Que faire à Charmes-en-l'Angle ?

3 lieux à découvrir

Rencontres littéraires

Conférence

Cet été, dans le cadre des événements culturels, Charmes vous propose, dans son orangerie, la rencontre avec l’écrivaine Sarah Oling. Sarah Oling est non seulement écrivaine, mais encore comédienne, conférencière et journaliste. Dans ses écrits, les multiples facettes de l’auteur tissent un lien entre ses multiples activités pour atteindre les cœurs et les esprits. Je n’en dévoile pas plus, je laisse le soin à la conférencière de vous emmener de sa belle voix profonde jusqu’aux lisières de l’inexplicable. Lors du cocktail offert gracieusement après le débat, Sarah Oling se fera un plaisir de dédicacer ses ouvrages.

CHARMES-EN-L'ANGLE

Lieu d'intérêt

Située dans la vallée du Blaiseron, Charmes-en-l’Angle est la plus petite commune de Haute-Marne sur le plan démographique : elle compte 7 habitants. Charmes-en-L’Angle tirerait son nom de sa position à l’angle d’une montagne boisée, autrefois dominée par un château-fort détruit en 1549. Ce village a des origines très anciennes, puisqu’il est mentionné dès IXe siècle, sous le règne du fils de Charlemagne. A cette époque, il ne fait vraisemblablement qu’un avec la commune voisine de Charmes-la-Grande, ils sont distingués l’un de l’autre à partir du 13e siècle.
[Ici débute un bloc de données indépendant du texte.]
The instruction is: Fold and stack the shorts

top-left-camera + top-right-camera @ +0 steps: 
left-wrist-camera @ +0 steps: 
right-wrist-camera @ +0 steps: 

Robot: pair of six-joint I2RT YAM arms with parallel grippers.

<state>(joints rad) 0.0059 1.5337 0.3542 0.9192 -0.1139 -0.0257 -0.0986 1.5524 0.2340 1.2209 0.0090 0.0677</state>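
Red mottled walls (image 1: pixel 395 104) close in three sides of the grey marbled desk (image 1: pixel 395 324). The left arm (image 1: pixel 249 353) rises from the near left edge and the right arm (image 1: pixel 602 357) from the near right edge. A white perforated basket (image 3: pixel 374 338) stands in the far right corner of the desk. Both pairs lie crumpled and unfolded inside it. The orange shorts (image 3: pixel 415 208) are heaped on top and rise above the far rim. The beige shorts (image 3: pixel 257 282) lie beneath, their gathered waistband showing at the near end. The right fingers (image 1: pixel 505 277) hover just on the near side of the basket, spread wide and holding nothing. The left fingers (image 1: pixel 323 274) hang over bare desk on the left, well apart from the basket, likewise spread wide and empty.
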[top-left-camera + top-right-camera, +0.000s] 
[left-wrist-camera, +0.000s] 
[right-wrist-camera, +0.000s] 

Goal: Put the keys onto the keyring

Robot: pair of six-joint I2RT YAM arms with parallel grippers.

CHARMES SUR LA ROUTE DE LA FONTE D’ART : En 1576, « une grosse forge et un fourneau à fondre et forger le fer, les martelleries et affineries, la grange à mettre le charbon » appartenaient au duc de Guise. Des siècles plus tard, cette forge et son fourneau seront exploités par Madame Bourlon de Rouvre à la fin du XVIIIe siècle. En 1820, cette usine produit 350 tonnes de fonte et 230 tonnes de fer en barre, à partir de 1?000 tonnes de minerai lavé et 850 tonnes de charbon de bois. En 1865, deux hauts-fourneaux fonctionnent encore avec un mélange de charbon de bois et de coke, deux roues hydrauliques et une machine à vapeur de vingt-cinq chevaux. Leur extinction intervient autour de 1880. La demeure du maître de forges ainsi que des bâtiments industriels sont conservés. Propriétés privées, ils ne se visitent pas.

Eglise Saint-Etienne de Charmes-en-l'Angle

Site culturel

L'église de Charmes-en-l'Angle était le siège d'une cure à la collation de l'archidiacre de Reynel et après le Concordat elle devint succursale de Charmes-la-Grande. Le chœur de l'église Saint-Étienne date du début du 13e siècle tandis que la nef néoclassique dut être élevée à la fin du 18e ou début 19e siècle.